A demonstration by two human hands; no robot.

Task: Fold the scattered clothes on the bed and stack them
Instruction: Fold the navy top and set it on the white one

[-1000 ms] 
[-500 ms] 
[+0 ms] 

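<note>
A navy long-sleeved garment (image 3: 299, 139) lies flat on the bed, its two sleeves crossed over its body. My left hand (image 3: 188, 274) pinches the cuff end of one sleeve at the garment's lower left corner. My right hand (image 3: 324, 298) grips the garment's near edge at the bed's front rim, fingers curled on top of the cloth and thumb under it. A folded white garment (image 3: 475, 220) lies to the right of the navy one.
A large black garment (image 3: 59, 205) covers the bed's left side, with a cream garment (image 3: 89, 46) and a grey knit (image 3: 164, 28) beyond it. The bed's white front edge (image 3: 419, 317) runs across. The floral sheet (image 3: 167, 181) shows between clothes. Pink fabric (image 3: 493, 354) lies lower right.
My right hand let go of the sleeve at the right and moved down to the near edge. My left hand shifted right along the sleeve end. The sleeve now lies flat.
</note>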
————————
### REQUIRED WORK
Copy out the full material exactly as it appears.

### EXERCISE SOLUTION
A demonstration by two human hands; no robot.

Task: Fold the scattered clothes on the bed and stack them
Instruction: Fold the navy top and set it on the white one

[-1000 ms] 
[-500 ms] 
[+0 ms] 

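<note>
A navy long-sleeved garment (image 3: 299, 139) lies flat on the bed, its two sleeves crossed over its body. My left hand (image 3: 188, 274) pinches the cuff end of one sleeve at the garment's lower left corner. My right hand (image 3: 324, 298) grips the garment's near edge at the bed's front rim, fingers curled on top of the cloth and thumb under it. A folded white garment (image 3: 475, 220) lies to the right of the navy one.
A large black garment (image 3: 59, 205) covers the bed's left side, with a cream garment (image 3: 89, 46) and a grey knit (image 3: 164, 28) beyond it. The bed's white front edge (image 3: 419, 317) runs across. The floral sheet (image 3: 167, 181) shows between clothes. Pink fabric (image 3: 493, 354) lies lower right.
My right hand let go of the sleeve at the right and moved down to the near edge. My left hand shifted right along the sleeve end. The sleeve now lies flat.
</note>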

The exercise is done.